### TASK GOAL
Each line that includes "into" must be copied from the records.

[Records from a dataset]

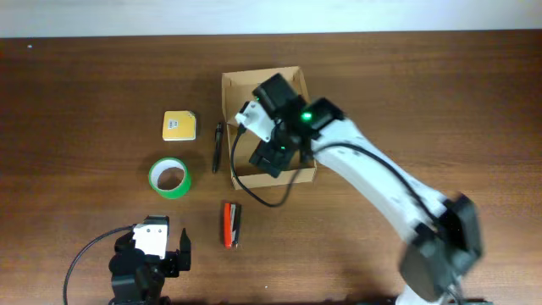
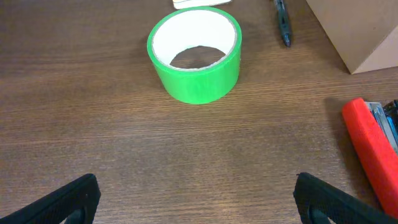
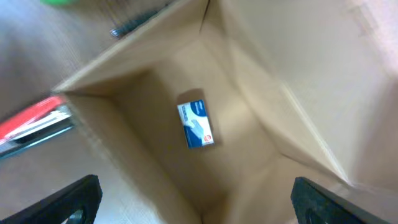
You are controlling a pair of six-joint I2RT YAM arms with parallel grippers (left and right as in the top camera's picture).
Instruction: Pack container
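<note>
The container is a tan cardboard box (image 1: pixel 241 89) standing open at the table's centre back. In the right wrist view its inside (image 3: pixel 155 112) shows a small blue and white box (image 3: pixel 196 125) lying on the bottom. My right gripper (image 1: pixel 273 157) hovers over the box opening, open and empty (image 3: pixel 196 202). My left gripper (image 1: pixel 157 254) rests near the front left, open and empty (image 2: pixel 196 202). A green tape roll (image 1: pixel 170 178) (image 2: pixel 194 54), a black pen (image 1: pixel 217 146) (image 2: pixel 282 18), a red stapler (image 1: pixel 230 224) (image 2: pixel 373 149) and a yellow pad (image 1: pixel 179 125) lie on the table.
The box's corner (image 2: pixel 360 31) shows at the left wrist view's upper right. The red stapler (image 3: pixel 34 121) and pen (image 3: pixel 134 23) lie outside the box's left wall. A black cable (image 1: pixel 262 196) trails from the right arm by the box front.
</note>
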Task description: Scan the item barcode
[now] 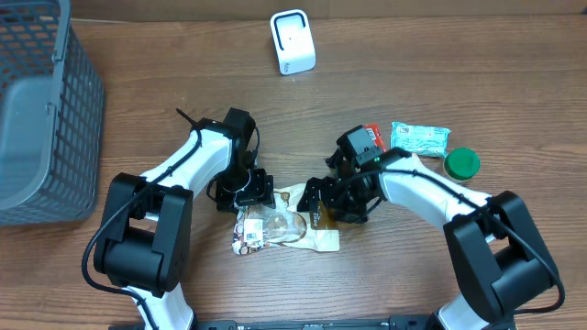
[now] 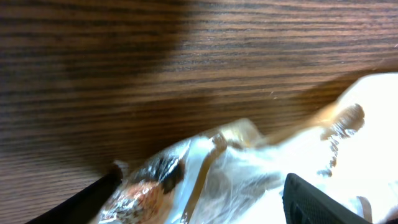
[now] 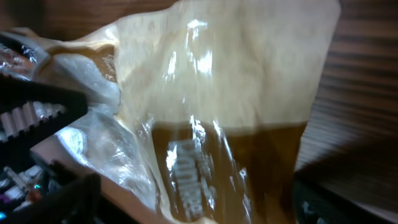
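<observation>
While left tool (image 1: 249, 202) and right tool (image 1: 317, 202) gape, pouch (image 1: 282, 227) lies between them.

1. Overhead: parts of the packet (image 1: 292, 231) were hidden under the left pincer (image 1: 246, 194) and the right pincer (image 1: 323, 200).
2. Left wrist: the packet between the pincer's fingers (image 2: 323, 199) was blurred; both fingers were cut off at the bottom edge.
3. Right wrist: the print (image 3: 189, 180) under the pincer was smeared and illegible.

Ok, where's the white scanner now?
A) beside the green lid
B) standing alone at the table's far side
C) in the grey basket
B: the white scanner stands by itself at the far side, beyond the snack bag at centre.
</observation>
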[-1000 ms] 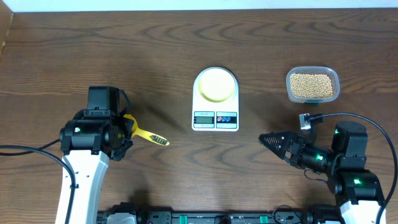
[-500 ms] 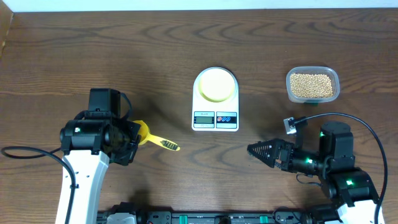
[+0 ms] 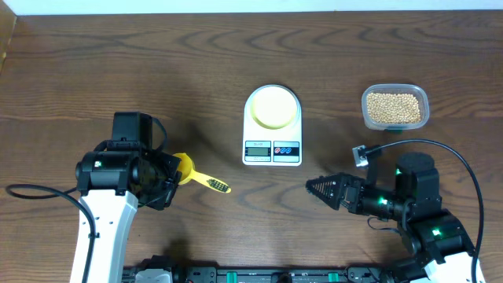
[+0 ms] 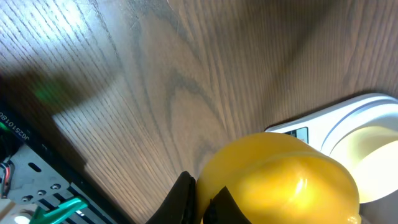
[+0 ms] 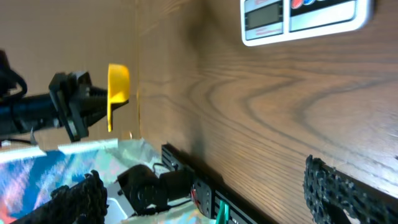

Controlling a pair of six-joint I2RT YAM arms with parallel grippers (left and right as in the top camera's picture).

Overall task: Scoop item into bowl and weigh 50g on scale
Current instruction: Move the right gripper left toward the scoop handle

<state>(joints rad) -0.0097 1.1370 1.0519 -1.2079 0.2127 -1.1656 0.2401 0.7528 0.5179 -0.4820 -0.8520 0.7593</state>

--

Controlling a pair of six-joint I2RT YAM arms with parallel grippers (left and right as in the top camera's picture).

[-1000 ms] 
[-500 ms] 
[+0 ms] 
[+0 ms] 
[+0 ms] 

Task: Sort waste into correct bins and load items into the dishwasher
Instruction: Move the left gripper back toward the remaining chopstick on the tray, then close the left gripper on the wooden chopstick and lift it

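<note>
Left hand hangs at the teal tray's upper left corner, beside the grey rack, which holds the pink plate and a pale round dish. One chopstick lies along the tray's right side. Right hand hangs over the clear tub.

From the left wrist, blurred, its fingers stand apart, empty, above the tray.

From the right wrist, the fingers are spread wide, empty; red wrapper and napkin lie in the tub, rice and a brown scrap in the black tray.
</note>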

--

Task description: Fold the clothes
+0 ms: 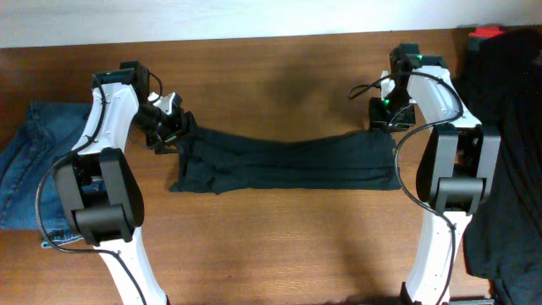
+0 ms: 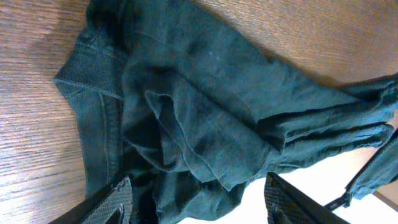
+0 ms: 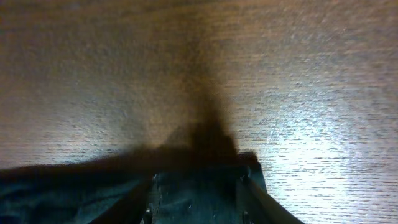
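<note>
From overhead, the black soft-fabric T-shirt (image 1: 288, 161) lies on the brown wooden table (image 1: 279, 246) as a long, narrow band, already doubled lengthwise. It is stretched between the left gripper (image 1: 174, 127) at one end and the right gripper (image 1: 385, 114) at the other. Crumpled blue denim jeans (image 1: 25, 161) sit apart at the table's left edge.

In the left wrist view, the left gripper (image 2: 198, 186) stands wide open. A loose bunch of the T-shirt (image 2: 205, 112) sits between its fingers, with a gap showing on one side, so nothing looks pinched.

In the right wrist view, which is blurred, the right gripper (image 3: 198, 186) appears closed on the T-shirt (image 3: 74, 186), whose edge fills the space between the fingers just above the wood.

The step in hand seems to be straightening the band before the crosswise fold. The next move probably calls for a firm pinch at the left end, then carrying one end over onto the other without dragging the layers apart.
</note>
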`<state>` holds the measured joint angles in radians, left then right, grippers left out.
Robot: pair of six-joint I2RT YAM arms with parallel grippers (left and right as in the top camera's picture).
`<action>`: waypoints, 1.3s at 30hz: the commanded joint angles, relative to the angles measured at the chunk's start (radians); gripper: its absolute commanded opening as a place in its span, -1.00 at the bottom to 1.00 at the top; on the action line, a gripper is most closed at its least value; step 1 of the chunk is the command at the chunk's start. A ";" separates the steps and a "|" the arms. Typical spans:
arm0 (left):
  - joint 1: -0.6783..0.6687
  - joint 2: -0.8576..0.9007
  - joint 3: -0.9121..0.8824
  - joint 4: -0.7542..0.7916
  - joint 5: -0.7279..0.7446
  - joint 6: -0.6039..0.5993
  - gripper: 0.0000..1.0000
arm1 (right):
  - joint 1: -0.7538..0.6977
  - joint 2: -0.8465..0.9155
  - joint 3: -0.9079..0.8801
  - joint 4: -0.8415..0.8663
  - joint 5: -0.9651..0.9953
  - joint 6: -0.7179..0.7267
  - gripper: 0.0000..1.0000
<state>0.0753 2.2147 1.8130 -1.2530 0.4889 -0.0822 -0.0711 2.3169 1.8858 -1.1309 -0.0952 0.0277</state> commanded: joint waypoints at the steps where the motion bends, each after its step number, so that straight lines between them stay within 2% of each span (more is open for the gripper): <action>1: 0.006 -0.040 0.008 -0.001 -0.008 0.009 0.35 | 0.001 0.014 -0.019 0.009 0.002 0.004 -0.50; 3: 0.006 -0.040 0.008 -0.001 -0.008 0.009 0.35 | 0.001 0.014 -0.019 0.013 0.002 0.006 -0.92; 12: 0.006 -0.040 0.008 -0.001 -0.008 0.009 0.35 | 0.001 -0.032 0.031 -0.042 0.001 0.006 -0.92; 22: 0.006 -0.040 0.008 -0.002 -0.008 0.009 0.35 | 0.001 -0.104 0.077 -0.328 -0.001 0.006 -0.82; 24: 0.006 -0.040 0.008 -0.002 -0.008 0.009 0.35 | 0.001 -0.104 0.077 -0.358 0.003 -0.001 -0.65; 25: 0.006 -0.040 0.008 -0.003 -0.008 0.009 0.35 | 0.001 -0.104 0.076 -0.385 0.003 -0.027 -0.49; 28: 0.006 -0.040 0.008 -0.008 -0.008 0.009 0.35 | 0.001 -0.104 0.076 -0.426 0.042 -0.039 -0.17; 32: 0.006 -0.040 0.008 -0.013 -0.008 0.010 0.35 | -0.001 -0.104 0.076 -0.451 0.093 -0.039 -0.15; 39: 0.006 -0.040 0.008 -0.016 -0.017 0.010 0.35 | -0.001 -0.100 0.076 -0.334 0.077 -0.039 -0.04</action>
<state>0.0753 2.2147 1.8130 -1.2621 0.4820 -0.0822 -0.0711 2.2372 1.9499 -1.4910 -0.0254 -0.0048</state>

### OUTPUT FOR THIS EXERCISE
Overall task: Scoop item into bowl and weigh 50g on scale
Task: Sort waste into correct bins and load items into the dishwasher

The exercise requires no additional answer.